Cutting health care for seniors and selective outrage. The Romney/Ryan plan and Illinois Democrats’ plan are as close as two coats of paint.

Democrats and many voters are justifiably outraged at the Romney/Ryan plan for Medicare.

If the GOP plan were to take effect it is projected that Medicare will go broke by 2016.

But where is the outrage when Illinois’ Democrats are proposing a similar assault on the health insurance of Illinois’ retired state employees?

Selective outrage? Election year opportunism? A double standard?

Yes. Yes. And you betcha.

Take Senate Bill 1313 which has already been signed by the Democratic Illinois Governor and impacts thousands of retired state employees who have had state subsidized health care. That promised subsidy is gone. Four state employee unions have now gone to court claiming that the law violates the language of the Illinois constitution which prohibits any action that would diminish or impair current state employee pensions.

While no action was taken during Friday’s General Assembly session, watch out for the post-election session.

The Democrats’ plan for the Fall is to push for a forced choice between a yearly 3% cost of living adjustment or access to TRIP, the Teacher Retirement Insurance Program.

They believe that a coercive forced choice will survive a legal challenge to the constitutional prohibition against diminished or impaired retirement benefits. Plus the Democrats are willing to spend plenty to pursue that defense against an inevitable legal challenge.

And what if they win?

What will happen to retirees who choose to stay in TRIP and give up their present cost of living adjustment because that is their only insurance option? Nobody can tell you what TRIP will look like, what it will cost  or what it will cover.

As many as 5,000 TRS members, those who retired before April 1st of 1986, are prohibited from ever receiving any Medicare.

Other retirees will be faced with the choice of remaining in the TRIP system, as unclear as it is as to what that system may look like in the coming years, or losing their current COLA. It is estimated that as many as 40% of current TRIP members would leave.
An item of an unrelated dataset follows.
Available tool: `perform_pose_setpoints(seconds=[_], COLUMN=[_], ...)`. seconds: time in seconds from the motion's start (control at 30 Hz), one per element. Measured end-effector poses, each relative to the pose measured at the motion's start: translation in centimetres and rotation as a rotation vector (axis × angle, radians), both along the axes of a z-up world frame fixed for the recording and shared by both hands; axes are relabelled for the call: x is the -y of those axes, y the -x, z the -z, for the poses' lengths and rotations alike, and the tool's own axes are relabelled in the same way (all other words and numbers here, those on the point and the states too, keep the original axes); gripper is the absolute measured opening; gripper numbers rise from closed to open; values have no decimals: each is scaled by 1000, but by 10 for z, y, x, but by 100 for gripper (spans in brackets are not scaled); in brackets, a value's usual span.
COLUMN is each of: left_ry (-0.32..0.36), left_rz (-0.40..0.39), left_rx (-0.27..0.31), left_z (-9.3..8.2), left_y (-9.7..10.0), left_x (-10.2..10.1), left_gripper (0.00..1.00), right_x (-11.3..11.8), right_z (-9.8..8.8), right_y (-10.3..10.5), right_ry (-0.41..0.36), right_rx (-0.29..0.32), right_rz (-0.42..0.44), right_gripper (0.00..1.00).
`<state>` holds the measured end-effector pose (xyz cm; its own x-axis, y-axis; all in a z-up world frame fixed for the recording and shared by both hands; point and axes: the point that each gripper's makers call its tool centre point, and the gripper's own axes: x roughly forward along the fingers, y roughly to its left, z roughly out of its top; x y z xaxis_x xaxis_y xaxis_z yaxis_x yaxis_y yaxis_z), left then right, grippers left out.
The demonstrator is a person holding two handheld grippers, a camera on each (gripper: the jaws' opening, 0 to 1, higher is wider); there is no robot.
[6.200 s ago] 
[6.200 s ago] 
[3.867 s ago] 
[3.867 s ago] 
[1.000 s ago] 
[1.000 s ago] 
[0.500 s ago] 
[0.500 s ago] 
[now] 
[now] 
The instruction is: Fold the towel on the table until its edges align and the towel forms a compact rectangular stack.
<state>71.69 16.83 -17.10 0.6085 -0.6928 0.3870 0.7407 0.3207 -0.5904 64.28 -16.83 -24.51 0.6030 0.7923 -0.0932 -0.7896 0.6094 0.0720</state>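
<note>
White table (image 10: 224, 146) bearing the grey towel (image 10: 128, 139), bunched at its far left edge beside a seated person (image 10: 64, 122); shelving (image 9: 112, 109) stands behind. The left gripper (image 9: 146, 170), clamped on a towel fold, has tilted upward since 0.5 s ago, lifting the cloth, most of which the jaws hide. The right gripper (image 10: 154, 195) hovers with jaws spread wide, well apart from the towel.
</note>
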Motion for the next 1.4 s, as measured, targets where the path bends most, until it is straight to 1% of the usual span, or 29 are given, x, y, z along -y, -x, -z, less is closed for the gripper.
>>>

An estimated 60% would stay in TRIP for fear of the exorbitant costs of shopping for health insurance in the open market.

While this might reduce the liability of TRIP somewhat, those remaining would be high needs members. The grouping of high needs members in a single insurance program has already caused active teachers to contribute nearly 1% of their salaries to keep TRIP solvent. Reducing the pool further will only make matters worse.

This is a disaster for the thousands of state retirees that makes the Romney/Ryan proposals seem tame in comparison.

So tell me. Why all the outrage at the GOP plan?

Yet only silence on the Quinn/Madigan/Cullerton plan?